**What needs to be done**
From the data that follows, print exactly the lines starting at the one containing "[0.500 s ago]" and ending at the one containing "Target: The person"; include both of them and nothing more.

Items listed in a dataset:
•••
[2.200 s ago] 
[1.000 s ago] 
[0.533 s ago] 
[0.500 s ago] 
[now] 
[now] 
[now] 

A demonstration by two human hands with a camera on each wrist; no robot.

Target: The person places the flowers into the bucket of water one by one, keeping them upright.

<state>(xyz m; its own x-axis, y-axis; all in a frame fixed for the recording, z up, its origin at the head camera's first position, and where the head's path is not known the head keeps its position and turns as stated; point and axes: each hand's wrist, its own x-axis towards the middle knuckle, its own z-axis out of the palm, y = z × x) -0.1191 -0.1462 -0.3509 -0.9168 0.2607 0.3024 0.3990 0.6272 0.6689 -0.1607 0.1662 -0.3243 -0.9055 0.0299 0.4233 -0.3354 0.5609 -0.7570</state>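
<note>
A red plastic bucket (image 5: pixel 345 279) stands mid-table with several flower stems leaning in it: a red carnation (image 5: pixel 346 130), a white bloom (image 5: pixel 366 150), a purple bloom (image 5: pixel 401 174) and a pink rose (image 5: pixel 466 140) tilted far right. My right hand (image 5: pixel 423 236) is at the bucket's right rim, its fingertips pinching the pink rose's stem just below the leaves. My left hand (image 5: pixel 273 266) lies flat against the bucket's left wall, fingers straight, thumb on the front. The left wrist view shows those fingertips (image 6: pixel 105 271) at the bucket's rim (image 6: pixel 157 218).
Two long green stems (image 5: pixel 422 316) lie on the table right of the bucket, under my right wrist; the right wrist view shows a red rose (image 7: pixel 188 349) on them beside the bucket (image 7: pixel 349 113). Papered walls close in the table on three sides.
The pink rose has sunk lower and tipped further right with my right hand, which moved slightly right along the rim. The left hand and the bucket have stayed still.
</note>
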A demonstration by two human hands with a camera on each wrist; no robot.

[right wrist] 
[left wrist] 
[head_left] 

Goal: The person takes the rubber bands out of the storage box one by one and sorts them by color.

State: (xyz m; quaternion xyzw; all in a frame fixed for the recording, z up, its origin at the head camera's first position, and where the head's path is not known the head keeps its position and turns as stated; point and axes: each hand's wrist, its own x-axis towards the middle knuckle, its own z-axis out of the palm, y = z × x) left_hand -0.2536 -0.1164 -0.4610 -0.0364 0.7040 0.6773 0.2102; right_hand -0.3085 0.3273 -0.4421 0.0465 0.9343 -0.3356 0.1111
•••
**Response box**
[0.500 s ago] 
[now] 
[now] 
[now] 

A demonstration by two human hands with a camera on each wrist; no robot.

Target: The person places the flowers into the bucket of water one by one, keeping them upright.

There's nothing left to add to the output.